◆ **WHAT THE TASK REQUIRES**
Given the records underneath, please repeat exactly the lines from the line with "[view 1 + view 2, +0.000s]" through the line with "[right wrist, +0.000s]", passing over any picture.
── ENTRIES SHOWN
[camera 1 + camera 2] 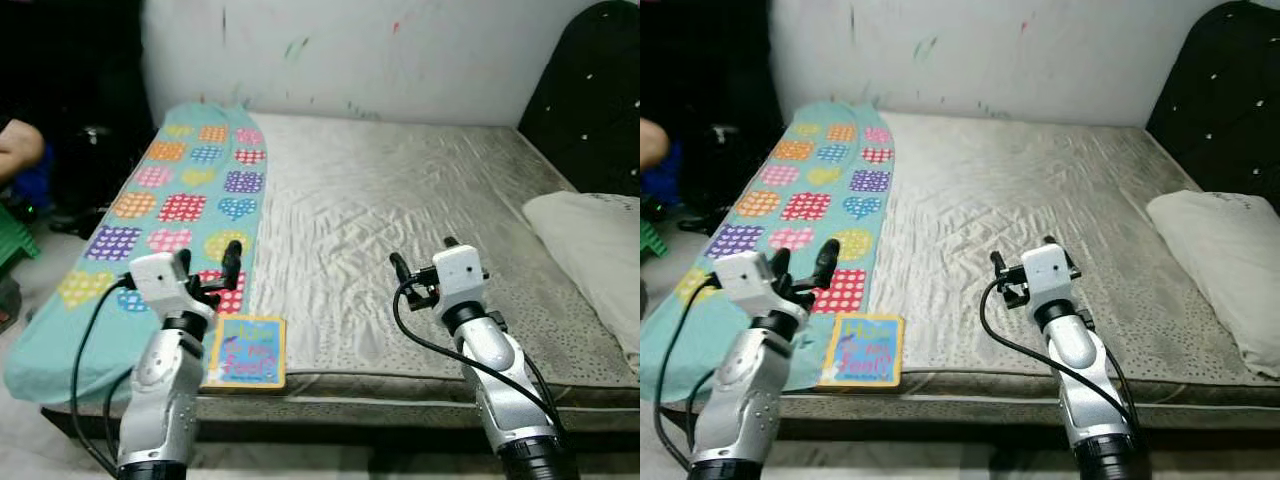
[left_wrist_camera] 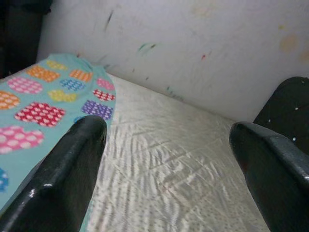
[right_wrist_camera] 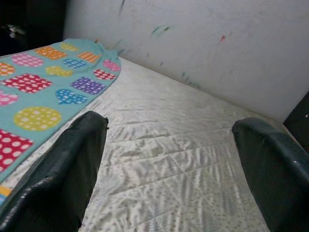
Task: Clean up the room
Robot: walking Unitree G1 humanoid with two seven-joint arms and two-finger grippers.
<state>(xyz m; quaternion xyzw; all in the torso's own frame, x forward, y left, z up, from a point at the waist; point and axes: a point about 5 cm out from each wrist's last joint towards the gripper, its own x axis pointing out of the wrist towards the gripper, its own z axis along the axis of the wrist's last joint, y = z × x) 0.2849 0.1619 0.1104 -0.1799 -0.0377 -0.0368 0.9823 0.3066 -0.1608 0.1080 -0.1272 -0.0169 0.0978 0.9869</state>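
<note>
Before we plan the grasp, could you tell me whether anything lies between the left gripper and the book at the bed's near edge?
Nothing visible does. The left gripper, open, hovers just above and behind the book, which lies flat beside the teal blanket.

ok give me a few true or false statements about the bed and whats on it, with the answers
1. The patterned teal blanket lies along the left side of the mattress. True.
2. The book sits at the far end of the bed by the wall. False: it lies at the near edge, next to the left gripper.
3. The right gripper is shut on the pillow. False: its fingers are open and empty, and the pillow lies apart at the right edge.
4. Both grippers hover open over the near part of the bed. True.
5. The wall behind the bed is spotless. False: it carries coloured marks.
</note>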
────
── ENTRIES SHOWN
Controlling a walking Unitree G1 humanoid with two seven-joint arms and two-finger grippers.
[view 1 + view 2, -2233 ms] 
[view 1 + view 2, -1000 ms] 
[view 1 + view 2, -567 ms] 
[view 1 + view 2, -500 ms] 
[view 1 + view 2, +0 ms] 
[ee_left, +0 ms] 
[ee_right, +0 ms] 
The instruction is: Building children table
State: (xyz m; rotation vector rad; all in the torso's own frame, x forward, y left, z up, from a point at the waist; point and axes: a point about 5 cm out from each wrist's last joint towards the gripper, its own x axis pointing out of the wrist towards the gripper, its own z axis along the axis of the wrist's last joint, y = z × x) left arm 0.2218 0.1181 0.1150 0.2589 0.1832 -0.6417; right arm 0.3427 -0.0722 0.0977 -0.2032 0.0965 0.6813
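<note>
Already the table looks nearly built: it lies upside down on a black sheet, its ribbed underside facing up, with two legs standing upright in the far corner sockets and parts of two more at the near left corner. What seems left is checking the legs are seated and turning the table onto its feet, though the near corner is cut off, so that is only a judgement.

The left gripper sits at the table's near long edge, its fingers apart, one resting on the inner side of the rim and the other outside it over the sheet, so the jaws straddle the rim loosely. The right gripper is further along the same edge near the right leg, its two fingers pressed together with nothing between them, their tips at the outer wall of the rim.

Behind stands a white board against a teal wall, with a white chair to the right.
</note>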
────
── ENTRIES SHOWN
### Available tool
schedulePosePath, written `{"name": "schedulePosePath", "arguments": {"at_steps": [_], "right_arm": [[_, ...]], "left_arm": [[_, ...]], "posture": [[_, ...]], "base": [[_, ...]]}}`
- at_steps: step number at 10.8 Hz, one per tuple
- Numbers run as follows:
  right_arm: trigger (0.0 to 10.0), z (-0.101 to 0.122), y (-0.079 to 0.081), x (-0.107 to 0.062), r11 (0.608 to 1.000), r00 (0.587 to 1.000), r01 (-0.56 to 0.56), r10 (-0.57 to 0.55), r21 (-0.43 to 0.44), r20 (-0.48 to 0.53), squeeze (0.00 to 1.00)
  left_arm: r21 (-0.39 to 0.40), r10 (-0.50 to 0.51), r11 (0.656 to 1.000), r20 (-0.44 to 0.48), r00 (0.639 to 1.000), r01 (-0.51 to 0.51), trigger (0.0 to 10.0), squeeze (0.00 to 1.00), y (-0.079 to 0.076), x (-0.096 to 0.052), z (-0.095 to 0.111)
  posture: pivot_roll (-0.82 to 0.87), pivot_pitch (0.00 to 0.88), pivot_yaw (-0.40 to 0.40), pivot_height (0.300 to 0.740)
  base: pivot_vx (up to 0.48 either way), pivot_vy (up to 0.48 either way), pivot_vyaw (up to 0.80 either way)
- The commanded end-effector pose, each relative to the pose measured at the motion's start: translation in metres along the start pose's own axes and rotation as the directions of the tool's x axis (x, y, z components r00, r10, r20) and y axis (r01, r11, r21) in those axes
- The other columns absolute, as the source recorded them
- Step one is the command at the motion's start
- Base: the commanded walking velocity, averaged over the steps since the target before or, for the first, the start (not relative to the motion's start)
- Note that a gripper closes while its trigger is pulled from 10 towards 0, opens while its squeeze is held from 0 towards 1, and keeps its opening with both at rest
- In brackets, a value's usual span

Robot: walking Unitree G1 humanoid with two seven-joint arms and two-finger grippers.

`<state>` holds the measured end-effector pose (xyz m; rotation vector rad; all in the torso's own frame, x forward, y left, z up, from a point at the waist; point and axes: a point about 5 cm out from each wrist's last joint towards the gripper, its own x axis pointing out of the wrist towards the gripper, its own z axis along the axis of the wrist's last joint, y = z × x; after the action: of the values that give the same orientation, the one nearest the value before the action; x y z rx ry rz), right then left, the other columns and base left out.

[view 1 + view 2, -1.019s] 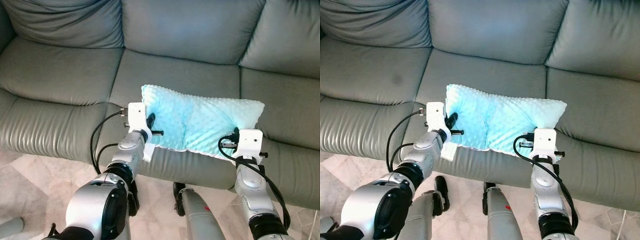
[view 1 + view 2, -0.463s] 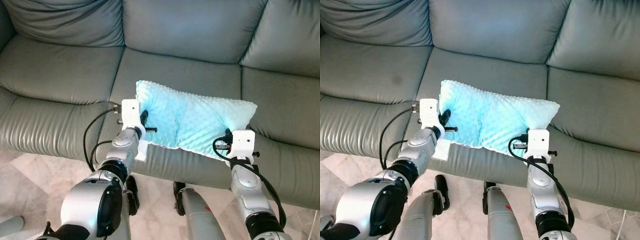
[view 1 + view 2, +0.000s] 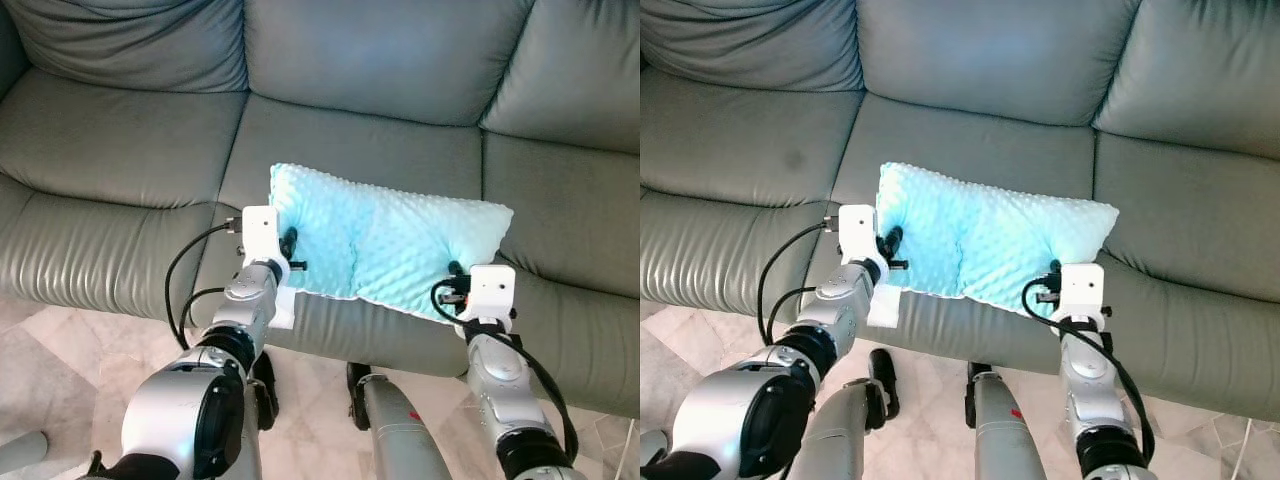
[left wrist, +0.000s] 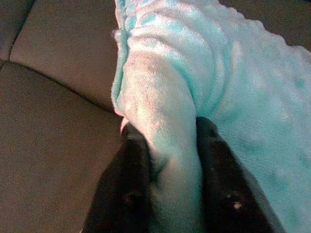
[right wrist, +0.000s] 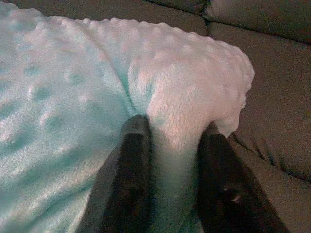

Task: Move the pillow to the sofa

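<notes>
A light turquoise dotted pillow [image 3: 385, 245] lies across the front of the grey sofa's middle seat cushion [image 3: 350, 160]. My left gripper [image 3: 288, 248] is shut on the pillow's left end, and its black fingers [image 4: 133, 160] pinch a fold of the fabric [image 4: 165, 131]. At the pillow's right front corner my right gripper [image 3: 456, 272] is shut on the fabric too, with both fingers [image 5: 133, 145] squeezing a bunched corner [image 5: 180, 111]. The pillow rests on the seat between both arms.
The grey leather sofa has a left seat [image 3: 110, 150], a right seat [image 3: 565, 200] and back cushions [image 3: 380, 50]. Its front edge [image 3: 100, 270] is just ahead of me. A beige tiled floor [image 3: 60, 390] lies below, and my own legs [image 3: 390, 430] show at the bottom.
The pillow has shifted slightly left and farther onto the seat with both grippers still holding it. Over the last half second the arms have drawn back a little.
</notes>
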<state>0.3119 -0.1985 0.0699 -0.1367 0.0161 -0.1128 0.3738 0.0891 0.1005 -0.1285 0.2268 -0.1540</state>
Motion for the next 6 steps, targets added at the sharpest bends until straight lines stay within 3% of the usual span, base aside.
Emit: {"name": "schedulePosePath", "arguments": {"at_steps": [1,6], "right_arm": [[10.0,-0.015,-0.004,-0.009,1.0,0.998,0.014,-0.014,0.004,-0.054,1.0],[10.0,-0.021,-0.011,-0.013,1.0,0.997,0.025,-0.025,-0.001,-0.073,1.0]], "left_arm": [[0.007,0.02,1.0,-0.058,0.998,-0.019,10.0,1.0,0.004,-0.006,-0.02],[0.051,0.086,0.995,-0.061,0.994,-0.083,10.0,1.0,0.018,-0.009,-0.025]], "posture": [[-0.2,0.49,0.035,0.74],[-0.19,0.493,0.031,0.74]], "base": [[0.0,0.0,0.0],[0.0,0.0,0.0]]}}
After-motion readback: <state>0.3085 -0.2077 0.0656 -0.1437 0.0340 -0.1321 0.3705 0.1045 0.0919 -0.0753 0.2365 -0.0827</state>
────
◆ **ANSWER BOX**
[view 1 + view 2, +0.000s] 
[left wrist, +0.000s] 
[right wrist, +0.000s] 

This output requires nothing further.